I finished the call with the student and clicked on a few chat notifications to catch up on what I’d missed. In our leadership team chat, someone had posted a link to an article with the announcement that Indonesia had had its first Coronavirus-related death today. As I read the announcement, my heart stopped. The gender and age were the same as our teacher who tested positive for the virus a couple of days ago and who is in hospital in isolation. That, along with the fact that the article stated it was a foreign-national, made me fear the worst. With my heart in my stomach, my hands shaking uncontrollably, I typed, “Please tell me this isn’t our teacher!”
With bated breath, I waited for the reply. A simple “no” came back with no explanation. Shortly after that, we received confirmation that someone had spoken with them on the phone. Relieved that they were still alive and doing okay, I still couldn’t shake the fear that gripped me. What if it had been them? What would I/we do? What does this mean for our community and the wider community? I don’t have answers, but I will say that while I wasn’t afraid before, I am today.
When I moved to Indonesia in July 2017, I didn’t really know what to expect. I’d only been once before, and that was just for a few days when I was interviewing for the job earlier that year. While I wouldn’t say that I fell in love with living here, after 3 years, I will miss a few things when I move on in June of this year.

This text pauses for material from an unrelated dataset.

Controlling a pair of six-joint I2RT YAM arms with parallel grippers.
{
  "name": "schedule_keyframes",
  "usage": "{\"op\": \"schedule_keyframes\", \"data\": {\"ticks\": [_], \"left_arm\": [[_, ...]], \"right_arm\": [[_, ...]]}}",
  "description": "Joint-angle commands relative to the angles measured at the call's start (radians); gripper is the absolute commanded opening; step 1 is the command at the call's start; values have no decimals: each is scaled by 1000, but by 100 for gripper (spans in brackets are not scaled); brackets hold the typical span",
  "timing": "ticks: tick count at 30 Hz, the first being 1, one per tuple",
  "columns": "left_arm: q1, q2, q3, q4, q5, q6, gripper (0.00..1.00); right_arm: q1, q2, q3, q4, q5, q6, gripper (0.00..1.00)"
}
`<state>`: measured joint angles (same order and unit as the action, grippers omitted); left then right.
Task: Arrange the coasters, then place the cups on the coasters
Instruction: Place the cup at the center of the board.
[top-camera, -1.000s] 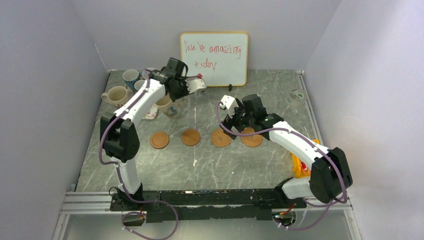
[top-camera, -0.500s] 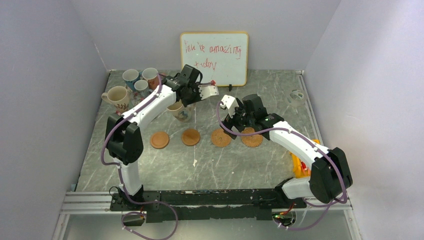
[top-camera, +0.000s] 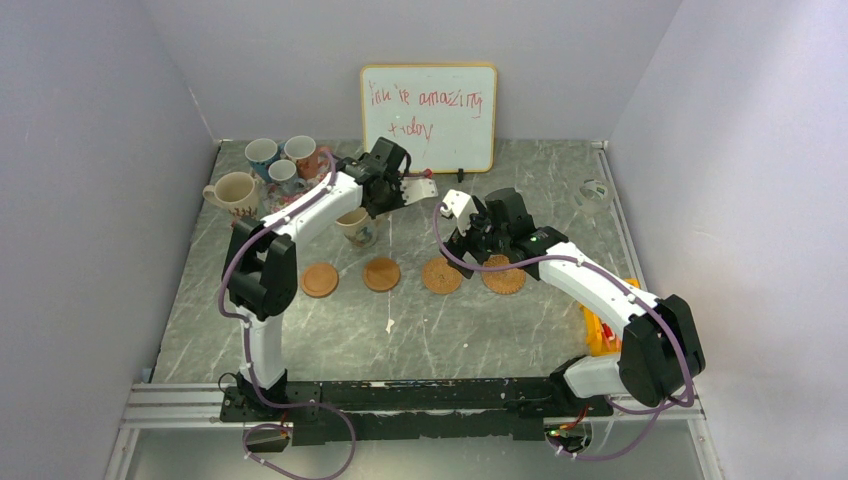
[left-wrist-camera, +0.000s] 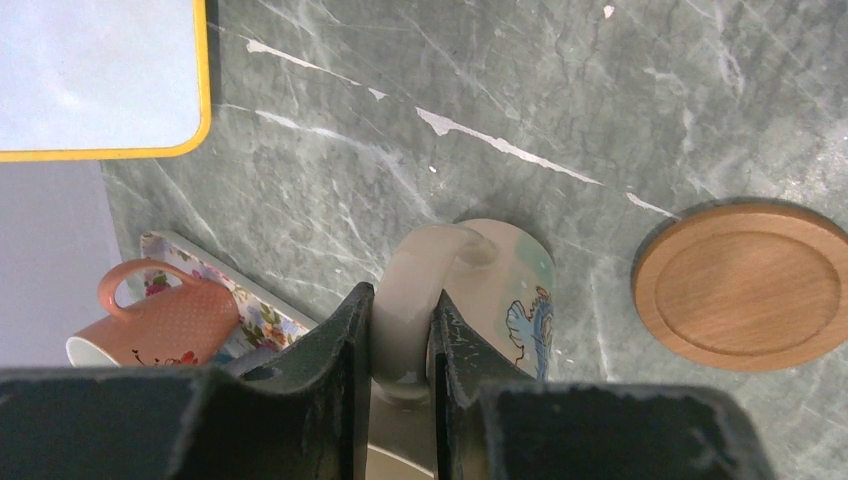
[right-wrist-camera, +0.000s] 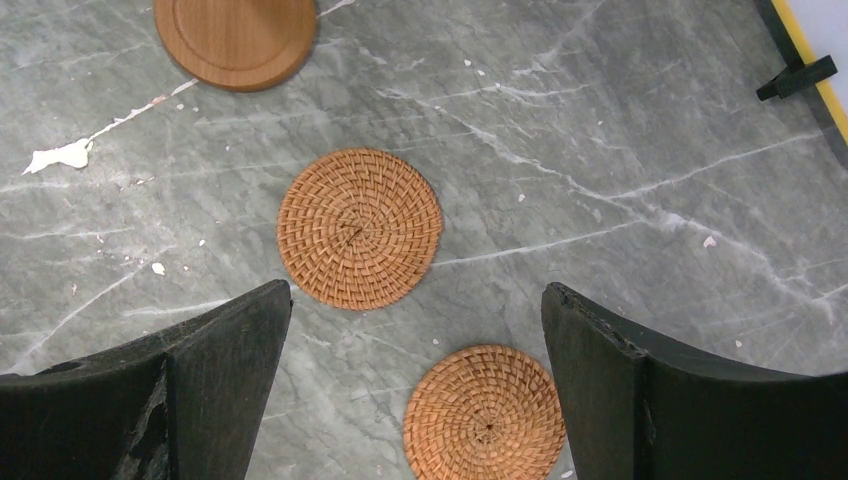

Since moving abroad 10 years ago, I’ve solely lived in apartments until moving to Jakarta. Because I was so used to apartment living, I looked for one here, but ended up falling in love with my house, despite the fact that it’s entirely too large for me. What I love most about it is all the windows and the greenery outside. Most people who visit can’t believe this oasis is in Jakarta, a metropolis with a population of over 10 million. Another thing I love about it is that I’ve made it my own. Everywhere else I’ve lived has been fully furnished, which left me with limited options when decorating, and while I had to spend a lot more initially, I was able to pick out the furniture that matched my personal tastes. I just feel at home here.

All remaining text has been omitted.